Lol spoken like a true woman. Family courts almost never give men custody and you know what pregnant women do to kids where they know the father is going to fight for custody day one and force the mother to pay child support, abort. Quit blaming men here, we want kids, we just don't want you or your albatross. I've had seven kids aborted on me, I've wanted everyone of them and would have happily raised them all as a single dad.
If you had seven women choose abortion over allowing you to be a parent, or fewer women choosing a total of seven times that you were not a worthy father to their potential child, perhaps as the common denominator you're the problem.
I think maybe one would have to consider irrational arguments in addition to the rational ones. It is always a bad moment to have kids, so we probably do not have them as rational actors but as religious beings (broadly understood: nationalism would count as religion). The non-religious will go extinct, regardless of how much you want to social engineer, make parenting appealing on Netflix or give economic incentives to women (which is not going very well). I think the need to be fanatical (in a good way) as a culture was outlined with stark clarity by Ross Douthat in the following essay
I'm pessimistic -- I don't think it is fixable. My reasoning is that it comes back to your point #2.
"People are more likely to have kids if it’s FUN - relative to alternatives."
Basically we're in an arms race. Think about Reed Hasting's, Netflix's CEO, famous quote that "Sleep is our competition". One side of the arms race we have capitalism (& marketing). On the other side we have evolution & culture. One of them can innovate at the speed of months & years while using the latest research on psychology and brain chemistry to hook us. One innovates at the speed of decades, centuries, or even millions of years.

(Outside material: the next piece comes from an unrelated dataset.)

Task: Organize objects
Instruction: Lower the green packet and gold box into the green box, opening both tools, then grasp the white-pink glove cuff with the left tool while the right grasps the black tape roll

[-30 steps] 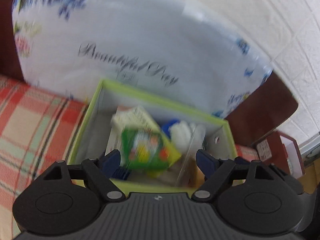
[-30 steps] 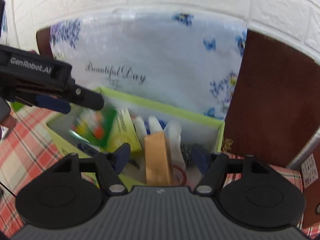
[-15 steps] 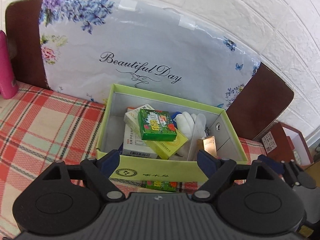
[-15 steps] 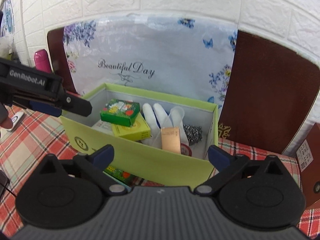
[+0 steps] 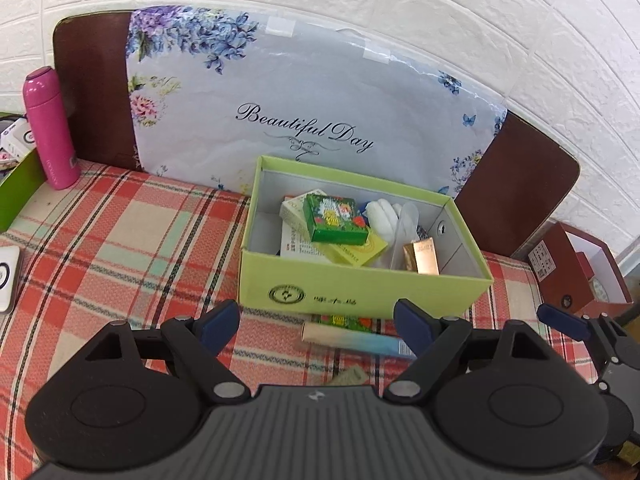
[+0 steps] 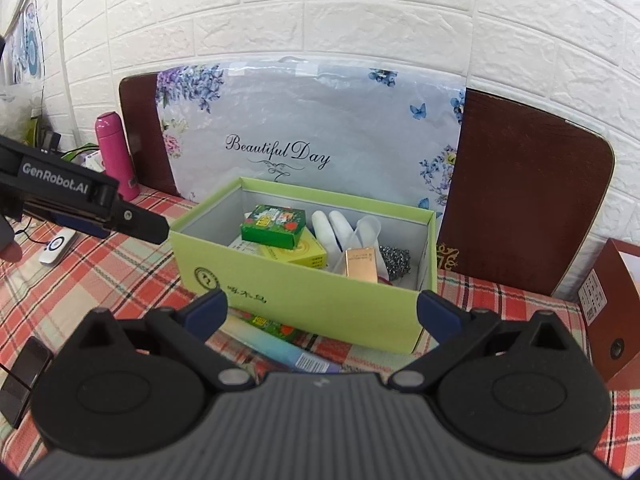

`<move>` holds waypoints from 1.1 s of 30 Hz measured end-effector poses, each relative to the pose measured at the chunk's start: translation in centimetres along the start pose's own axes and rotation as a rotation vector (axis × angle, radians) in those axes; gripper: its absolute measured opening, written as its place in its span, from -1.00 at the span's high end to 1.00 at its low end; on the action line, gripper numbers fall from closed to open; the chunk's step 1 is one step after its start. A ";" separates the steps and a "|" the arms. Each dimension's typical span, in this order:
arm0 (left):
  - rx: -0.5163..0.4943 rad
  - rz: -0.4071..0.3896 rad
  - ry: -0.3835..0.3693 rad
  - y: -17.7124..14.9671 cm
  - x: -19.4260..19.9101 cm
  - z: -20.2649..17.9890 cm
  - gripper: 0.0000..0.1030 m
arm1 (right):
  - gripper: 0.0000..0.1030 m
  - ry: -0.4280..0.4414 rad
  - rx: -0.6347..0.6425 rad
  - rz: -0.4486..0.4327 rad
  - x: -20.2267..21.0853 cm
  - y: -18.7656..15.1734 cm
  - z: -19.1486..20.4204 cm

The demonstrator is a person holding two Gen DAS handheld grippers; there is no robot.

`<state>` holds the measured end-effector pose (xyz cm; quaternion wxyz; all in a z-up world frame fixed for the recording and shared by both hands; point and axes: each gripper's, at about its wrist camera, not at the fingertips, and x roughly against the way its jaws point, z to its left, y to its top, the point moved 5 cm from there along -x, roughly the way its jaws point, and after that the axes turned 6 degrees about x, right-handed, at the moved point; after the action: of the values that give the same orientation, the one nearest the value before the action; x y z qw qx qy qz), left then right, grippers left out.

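A light green open box stands on the plaid tablecloth. Inside lie a green packet on a yellow box, white gloves, a copper-coloured box and a steel scourer. A blue tube and another green packet lie in front of the box. My left gripper is open and empty, pulled back from the box. My right gripper is open and empty, in front of the box.
A floral "Beautiful Day" package leans on a brown board at the wall. A pink bottle stands at the left. A red box sits at the right. A white device and a dark phone lie on the cloth.
Both grippers have drawn back and up from the box. The green packet, blurred near the left fingers earlier, now lies still in the box. The right jaws have widened.
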<state>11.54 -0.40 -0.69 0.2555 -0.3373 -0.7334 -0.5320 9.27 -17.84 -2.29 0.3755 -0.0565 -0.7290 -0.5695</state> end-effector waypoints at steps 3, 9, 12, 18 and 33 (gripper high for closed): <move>0.010 0.019 0.002 -1.4 0.5 0.8 -0.69 | -1.00 -0.002 -0.001 0.004 1.0 -0.8 0.4; 0.016 0.084 0.010 -4.7 0.6 2.2 -0.69 | -1.00 0.005 -0.005 0.050 2.2 -3.5 1.5; 0.001 0.124 -0.015 -6.4 0.5 2.4 -0.69 | -1.00 0.012 -0.001 0.090 2.5 -5.4 2.3; -0.076 0.220 -0.129 -10.0 -0.7 1.2 -0.69 | -1.00 0.006 -0.025 0.193 3.2 -9.6 2.6; -0.208 0.480 -0.198 -17.3 -6.0 0.0 0.41 | -1.00 -0.044 -0.093 0.300 4.4 -13.6 0.9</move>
<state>2.14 -5.32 -15.55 0.2652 -0.5762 -0.5955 -0.4930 -1.22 -23.20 -10.39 0.4373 -0.1944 -0.6934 -0.5387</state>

Evolution didn't need procreation and child rearing to be the unsurpassable pinnacle of human existence, it just needed to be enough better on average than the alternatives for genes to be passed along. Just ask the preying mantis or cuckoo birds or emperor penguins if child rearing is super fun times and amazingly fulfilling.
See the book Hooked by Nir Eyal. "How to Build Habit-Forming Products". It's pitched as a Good Thing, something that all companies should aspire to. That's what raising children ultimately has to compete against -- thousands of companies that all employ experts and millions of dollars of R&D to consume our attention.
To me, it's a bit like asking "what can we do to make radio dramas as popular as they used to be". Like, you can't. They've been outcompeted by new innovations that are simply better. There's no turning back the clock.
Even if we returned to hunter gatherer days of village-wide child rearing we might make child rearing 2x as fun ... but that's still going to fall short of the 10x or 20x that the alternatives all offer nowadays.
There's a reason why even HAVING SEX is on the decline, it's all tied to same underlying root cause as modern capitalism outcompetes biology. Neil Postman's 1985 book Amusing Ourselves to Death, and his argument that Aldous Huxley's Brave New World with a world "whose public was oppressed by their addiction to amusement" seems to have pretty accurately predicted where we are headed and nothing in the 40 years since then has really shown we can change the trajectory.
On points (2) and (4) in this brief but thought-provoking piece: Media, especially visual media like movies and TV, have always privileged depictions of young people, because young people are more attractive and getting people to watch is the whole thing that makes visual media successful or not. So popular media entertainment will always show lots of stories about what’s fun for younger people, but not so much older people. There will be lots of images for younger, reproductive-age adults about the fun of clubbing, but not of the fun of playing with grandkids. And those images of fun times with grandkids aren’t going to be chosen as entertainment by younger adults, anyway.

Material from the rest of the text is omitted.